AT THE CHURCH O’ THE ISLAND it is a fine and pleasant morning. A northwest breeze stirs the water and tosses the balsam branches around. The sky and water compete for the deeper shade of blue. The white-throated sparrows sing their song, “Oh, sweet, Canada, Canada, Canada.” Loquacious crows fling sarcasms back and forth from the pine tops. Simon the Cat, who has a streak of the hermit in him, relaxes in the absence of grandchildren and grand DOG, and sniffs the morning breeze from a comfortable stump. He does not know that today Visitors from the East will arrive (cousin Terry and his boys and grands) and I have not told him. But they will be staying on the mainland, stopping by the island only in the daylight hours. Nights, Simon may maintain his hermitage.

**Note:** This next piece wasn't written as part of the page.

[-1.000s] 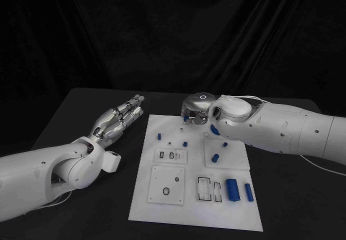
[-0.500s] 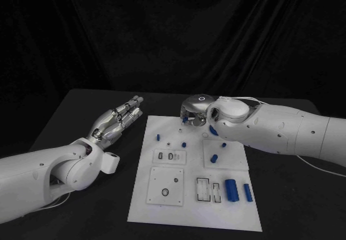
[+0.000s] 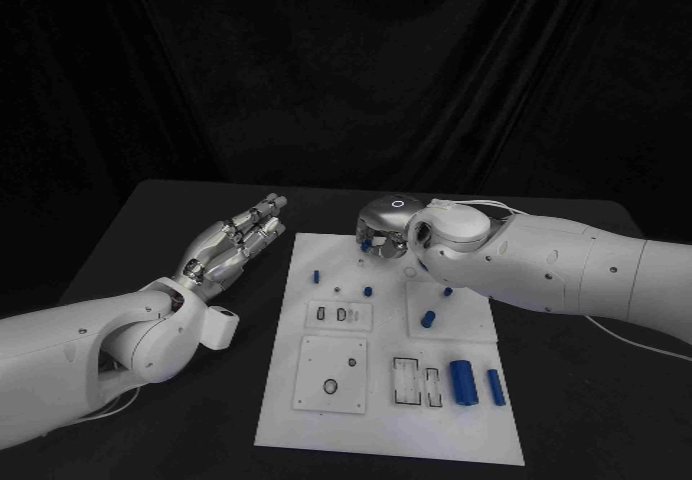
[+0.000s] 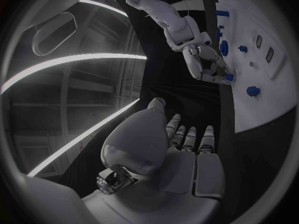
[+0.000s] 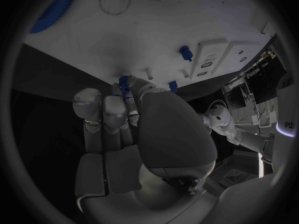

Meanwhile, we have morning. The arrival of big storms blessed the landscape with rain two days ago, although in this era of climate disruption they turned, as they often do, into a destructive wind event for folks in Ely, causing the cancellation of the annual Blueberry Festival. The blueberry crop is very meager in this drought year, and we are concerned about our friends the bears, and other congregation members who depend upon the wild crops of the forest. Many folks do not realize that the North Woods, resting as it does upon the great, granitic Canadian Shield scoured ten thousand years ago by glaciers, is—in spite of lakes and rivers in abundance—essentially a desert landscape. Only a few inches of duff lie over the carapace, with bare rock exposed in many places. It is one of the features that give to the landscape its beauty. But with long spans between rains, which wash over the rocks and then flow away, little moisture is held for long. The forest needed those rains.
But for today the air is cool, the pall of smoke from fires gone, the breeze fresh, and the lake a gem-like blue. Here at the Church O’ The Island, we wish you Good Sabbath.